_Exercise description_: Retype all of the data word for word, without pictures.

_Available data_:
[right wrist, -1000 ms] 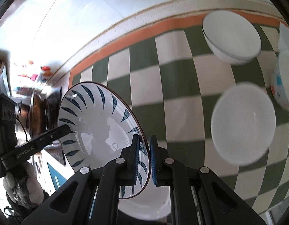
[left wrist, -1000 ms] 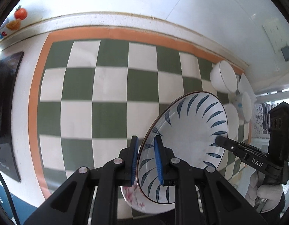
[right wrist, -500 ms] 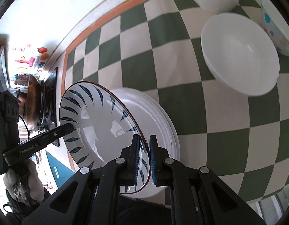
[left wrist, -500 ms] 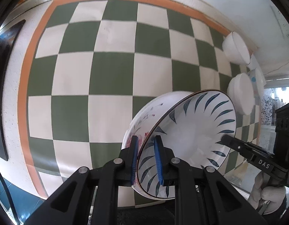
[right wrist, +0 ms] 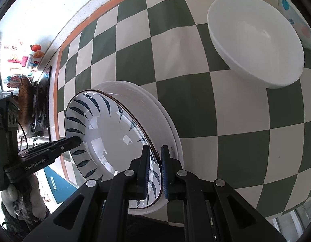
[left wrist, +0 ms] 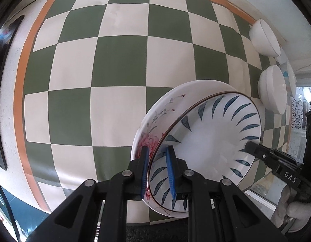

_Expected output_:
[right wrist, -1000 ms] 
[left wrist, -1000 ms] 
[right wrist, -500 ms] 
[left wrist, -500 ms] 
[right wrist, +0 ms] 
[left wrist, +0 ms] 

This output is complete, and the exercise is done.